A Call to Arms - The Future of IAM
Ten years ago, CISOs saw a need to improve information security but couldn’t get it funded. They figured out they could automate access administration and make the organization more efficient all around. This was “provisioning.” We’ll call it IAM 1.0. It isn’t perfect but it works. The cost/benefits don’t scale down to the SMB market, but Software as a Service (SaaS) as a service delivery mechanism is starting to solve that.
Five years ago, under a crushing surge of regulatory requirements to review access (and, oh, by the way, the desire to have some idea of what you were actually reviewing), Identity and Access Governance (IAG) expanded to include roles, (if you hadn't already implemented roles to streamline provisioning) and re-certification/attestation. At the time (and not surprisingly) the IAG-only vendors were dissing provisioning as a waste of time. Oddly, they’re all selling provisioning solutions now. Truth is, provisioning was necessary, though not sufficient, to address organizations’ emerging regulatory requirements., So the IAM market changed once again. We’ll call this IAM 2.0.

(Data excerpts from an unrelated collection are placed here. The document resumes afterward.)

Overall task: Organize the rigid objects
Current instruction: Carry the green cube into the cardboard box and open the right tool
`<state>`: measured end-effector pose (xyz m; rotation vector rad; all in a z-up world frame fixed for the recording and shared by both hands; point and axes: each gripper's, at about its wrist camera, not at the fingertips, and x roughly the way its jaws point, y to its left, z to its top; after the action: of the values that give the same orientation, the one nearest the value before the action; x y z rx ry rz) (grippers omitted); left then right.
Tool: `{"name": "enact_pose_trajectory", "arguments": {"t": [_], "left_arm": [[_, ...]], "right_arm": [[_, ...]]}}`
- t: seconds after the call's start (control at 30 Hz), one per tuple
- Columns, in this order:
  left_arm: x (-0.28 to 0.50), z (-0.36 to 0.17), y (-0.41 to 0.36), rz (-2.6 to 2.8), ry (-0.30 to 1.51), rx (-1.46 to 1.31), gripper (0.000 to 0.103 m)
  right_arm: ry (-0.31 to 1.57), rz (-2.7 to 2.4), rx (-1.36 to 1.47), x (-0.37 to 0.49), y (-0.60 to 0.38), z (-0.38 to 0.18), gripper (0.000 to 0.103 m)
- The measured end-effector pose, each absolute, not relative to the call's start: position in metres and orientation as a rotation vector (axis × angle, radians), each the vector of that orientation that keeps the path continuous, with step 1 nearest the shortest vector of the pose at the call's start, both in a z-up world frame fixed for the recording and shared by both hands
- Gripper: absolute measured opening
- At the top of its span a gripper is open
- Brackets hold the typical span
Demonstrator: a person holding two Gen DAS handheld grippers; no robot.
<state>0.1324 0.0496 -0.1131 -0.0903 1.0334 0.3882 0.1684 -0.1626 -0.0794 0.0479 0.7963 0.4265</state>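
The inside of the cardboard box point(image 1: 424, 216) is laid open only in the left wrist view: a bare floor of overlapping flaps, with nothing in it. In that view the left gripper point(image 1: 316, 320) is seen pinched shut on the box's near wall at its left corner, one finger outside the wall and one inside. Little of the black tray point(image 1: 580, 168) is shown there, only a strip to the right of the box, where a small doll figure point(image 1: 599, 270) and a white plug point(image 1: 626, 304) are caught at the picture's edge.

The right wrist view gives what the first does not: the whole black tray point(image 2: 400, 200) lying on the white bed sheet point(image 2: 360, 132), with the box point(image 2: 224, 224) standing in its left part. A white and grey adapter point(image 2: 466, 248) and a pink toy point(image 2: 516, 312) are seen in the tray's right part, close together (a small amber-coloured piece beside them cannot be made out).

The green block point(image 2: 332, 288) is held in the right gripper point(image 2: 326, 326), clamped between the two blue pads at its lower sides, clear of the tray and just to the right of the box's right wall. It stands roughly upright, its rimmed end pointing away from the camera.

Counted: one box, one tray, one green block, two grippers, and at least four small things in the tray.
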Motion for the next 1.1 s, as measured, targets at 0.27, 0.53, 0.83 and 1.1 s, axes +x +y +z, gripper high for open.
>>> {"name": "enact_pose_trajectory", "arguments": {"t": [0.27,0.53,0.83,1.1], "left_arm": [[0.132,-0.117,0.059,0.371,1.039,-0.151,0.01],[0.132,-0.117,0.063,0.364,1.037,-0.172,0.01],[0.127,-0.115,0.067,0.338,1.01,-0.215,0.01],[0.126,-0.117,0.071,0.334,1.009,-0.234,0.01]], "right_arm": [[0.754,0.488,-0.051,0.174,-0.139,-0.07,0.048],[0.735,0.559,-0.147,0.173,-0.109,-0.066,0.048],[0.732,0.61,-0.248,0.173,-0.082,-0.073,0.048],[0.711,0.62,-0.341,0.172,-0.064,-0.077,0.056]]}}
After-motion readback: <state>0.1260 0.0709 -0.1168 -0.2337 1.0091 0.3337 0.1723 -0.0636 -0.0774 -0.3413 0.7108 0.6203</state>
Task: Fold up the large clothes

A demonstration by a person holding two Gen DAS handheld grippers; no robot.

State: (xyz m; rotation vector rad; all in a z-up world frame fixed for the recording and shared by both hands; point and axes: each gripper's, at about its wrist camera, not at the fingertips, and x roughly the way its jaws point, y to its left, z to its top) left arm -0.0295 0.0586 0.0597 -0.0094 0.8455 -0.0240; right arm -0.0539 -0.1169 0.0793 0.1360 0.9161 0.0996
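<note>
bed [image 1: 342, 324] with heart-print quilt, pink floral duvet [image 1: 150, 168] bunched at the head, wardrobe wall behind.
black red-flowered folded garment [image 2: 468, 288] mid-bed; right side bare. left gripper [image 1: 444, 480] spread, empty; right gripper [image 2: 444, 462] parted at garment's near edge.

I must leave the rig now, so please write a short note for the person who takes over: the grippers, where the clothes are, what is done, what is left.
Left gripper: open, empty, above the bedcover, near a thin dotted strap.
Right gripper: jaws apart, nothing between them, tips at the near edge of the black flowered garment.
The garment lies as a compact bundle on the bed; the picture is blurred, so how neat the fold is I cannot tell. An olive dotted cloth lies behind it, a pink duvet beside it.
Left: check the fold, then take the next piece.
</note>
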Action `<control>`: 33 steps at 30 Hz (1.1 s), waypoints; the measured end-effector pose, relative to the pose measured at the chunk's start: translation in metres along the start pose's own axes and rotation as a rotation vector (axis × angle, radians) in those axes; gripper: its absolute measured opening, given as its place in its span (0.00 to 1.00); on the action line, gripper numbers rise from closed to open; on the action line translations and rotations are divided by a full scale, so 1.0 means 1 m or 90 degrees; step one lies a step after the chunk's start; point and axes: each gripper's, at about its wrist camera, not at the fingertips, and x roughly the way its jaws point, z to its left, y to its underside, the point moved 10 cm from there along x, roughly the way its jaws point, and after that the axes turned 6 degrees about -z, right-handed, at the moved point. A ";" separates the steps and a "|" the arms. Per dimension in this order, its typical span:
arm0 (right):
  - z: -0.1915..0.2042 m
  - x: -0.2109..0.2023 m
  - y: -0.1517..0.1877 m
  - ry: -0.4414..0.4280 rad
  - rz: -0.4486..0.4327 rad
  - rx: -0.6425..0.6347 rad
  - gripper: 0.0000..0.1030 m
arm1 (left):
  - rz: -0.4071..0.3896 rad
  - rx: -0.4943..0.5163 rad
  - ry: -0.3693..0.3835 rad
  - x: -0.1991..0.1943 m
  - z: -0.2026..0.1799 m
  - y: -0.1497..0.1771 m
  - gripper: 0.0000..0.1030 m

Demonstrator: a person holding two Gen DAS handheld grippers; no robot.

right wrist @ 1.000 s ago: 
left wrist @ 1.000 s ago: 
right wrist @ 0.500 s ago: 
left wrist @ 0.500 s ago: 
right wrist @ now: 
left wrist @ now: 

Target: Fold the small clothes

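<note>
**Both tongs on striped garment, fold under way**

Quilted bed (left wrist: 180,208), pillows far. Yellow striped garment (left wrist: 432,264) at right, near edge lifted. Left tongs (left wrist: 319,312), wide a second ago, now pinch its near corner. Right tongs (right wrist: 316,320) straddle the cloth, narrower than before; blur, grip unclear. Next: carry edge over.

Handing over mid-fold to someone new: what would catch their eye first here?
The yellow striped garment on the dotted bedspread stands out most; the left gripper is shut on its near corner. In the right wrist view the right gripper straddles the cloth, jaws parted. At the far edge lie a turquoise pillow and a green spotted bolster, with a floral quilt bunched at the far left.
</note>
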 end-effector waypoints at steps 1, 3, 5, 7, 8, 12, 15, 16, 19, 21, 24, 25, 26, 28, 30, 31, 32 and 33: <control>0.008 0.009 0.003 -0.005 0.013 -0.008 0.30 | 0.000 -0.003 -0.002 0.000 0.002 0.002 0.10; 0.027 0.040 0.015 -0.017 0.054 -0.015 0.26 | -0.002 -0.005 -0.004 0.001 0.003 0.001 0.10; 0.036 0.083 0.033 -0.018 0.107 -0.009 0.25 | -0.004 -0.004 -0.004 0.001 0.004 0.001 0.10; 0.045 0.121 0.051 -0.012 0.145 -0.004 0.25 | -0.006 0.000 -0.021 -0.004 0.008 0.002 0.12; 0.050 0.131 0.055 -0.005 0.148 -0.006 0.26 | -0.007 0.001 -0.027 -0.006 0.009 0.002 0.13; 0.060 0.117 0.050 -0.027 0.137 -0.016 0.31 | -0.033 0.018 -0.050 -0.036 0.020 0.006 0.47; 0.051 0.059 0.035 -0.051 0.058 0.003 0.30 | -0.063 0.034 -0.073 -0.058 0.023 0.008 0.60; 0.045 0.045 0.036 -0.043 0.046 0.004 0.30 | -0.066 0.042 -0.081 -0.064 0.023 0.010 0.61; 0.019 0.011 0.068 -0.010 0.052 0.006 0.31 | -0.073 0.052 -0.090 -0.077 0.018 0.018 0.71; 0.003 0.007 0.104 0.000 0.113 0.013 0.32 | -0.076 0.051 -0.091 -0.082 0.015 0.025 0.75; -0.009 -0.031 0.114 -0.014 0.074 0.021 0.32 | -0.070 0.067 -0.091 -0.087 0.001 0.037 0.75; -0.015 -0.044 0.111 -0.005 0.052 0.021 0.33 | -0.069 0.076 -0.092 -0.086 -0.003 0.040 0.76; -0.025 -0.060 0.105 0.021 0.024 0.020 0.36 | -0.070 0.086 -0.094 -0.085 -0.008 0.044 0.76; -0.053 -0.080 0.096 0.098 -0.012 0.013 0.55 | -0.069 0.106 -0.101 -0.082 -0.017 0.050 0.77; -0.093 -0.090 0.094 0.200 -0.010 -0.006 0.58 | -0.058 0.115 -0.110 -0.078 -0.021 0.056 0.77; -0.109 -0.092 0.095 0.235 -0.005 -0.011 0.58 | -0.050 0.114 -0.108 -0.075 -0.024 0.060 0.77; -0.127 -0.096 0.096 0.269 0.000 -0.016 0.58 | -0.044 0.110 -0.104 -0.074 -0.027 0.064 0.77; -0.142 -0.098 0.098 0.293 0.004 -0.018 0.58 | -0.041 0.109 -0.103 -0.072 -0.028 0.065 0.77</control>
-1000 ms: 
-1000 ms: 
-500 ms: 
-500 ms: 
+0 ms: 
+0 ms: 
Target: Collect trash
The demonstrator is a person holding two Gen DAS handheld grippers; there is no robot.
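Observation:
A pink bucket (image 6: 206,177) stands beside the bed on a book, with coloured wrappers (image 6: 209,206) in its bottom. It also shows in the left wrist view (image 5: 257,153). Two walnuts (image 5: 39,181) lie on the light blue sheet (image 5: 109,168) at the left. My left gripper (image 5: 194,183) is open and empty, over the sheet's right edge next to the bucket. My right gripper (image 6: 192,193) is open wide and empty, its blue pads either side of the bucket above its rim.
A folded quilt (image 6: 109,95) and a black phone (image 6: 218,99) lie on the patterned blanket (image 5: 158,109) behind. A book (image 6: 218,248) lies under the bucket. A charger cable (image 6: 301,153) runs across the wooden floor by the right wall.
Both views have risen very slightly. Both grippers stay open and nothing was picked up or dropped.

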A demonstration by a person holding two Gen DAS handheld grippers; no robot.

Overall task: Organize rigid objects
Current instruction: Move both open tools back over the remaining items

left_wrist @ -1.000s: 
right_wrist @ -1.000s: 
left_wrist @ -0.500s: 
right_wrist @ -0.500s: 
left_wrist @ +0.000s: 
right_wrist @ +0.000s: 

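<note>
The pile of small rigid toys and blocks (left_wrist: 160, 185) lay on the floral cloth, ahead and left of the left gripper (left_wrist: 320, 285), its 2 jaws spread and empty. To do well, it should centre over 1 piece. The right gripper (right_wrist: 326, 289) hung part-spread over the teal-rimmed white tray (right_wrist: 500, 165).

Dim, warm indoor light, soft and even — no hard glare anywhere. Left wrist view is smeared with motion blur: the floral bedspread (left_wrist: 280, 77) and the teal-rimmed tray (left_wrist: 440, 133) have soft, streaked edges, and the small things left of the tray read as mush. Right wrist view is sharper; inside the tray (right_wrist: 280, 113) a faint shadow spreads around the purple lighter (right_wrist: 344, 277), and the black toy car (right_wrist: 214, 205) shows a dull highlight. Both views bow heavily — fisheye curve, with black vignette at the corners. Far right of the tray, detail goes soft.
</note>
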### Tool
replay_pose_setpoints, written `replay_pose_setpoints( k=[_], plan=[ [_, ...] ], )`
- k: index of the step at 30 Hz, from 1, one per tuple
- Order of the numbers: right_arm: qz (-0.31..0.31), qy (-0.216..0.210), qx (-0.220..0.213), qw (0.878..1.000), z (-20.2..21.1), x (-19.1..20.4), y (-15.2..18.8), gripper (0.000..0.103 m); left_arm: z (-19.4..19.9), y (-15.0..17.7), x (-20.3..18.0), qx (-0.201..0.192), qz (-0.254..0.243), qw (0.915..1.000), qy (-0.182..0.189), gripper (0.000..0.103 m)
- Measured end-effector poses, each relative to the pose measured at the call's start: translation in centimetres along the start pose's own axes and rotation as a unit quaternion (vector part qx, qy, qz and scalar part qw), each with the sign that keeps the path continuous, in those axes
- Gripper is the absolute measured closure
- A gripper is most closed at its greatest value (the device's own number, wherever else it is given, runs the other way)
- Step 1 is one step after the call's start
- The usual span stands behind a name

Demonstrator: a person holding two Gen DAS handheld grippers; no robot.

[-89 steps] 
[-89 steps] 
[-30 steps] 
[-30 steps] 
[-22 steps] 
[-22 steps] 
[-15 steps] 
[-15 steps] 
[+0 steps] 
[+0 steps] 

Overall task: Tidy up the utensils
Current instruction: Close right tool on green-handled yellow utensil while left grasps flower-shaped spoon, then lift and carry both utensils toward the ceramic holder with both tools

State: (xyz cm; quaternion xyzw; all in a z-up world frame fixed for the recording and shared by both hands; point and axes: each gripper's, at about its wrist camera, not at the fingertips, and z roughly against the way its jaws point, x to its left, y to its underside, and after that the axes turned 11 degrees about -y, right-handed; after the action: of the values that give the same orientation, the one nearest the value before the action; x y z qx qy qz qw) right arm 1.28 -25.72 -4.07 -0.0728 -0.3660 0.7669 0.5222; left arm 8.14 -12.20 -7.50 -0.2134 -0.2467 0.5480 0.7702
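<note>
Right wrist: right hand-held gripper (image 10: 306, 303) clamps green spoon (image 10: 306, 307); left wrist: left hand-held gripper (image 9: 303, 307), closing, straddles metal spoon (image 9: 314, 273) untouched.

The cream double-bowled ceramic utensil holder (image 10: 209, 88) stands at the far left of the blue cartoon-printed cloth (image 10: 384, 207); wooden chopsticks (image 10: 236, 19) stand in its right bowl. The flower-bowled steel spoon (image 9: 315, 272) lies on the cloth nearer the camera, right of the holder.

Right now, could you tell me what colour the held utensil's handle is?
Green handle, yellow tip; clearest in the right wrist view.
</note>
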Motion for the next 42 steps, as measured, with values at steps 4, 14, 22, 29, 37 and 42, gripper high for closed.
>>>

Fast forward to the present. Check out the Verizon data breach report for 2012. Data breaches have gone up exponentially over the last three years, but companies are finding out about their own breaches through IAG (access reviews) less than one percent of the time. Less than one percent! Companies spend millions of dollars doing access reviews (which they are legally bound to do, while at the mercy of auditors who can influence their share prices) and they still catch less than one percent of the breaches!
The game has changed again, folks. It's no longer the disgruntled employee stealing proprietary information you have to worry about. These breaches are well-funded industrial espionage that are extremely sophisticated. Regardless, IAM is not dead. The idea of securing the enterprise is dead. CISOs are coming to the realization that bad guys are not only going to get in – they’re already in, and lying in wait.
Do you know about the largest non-nuclear explosion in human history that happened in 1982? What about Russia's 2008 cyber attack on Georgia that started weeks before the conventional invasion, Stuxnet in 2010 and the RSA breach in 2011.The pace is quickening.
Earlier this year, US Department of Homeland Security announced that "Hackers had successfully penetrated the networks of several natural gas pipeline operators." This went undetected for months...Did you read about the largest non-nuclear event?”
Forward thinking folks like John Sanio, Director, Security Architecture, Canadian Division IS Risk Management at Manulife Financial, are moving ahead with "proactive attestation” because it's ridiculous to wait 3-12 months just to start looking for bad stuff that you know is already there. And there's so much more to do in real time. Provisioning and attestations aren’t going away, but the attack vectors have changed and so have the stakes. We, as an industry, need to up our game dramatically.
Welcome to the third wave. This one is really important – it’s a national security issue. We better get it right.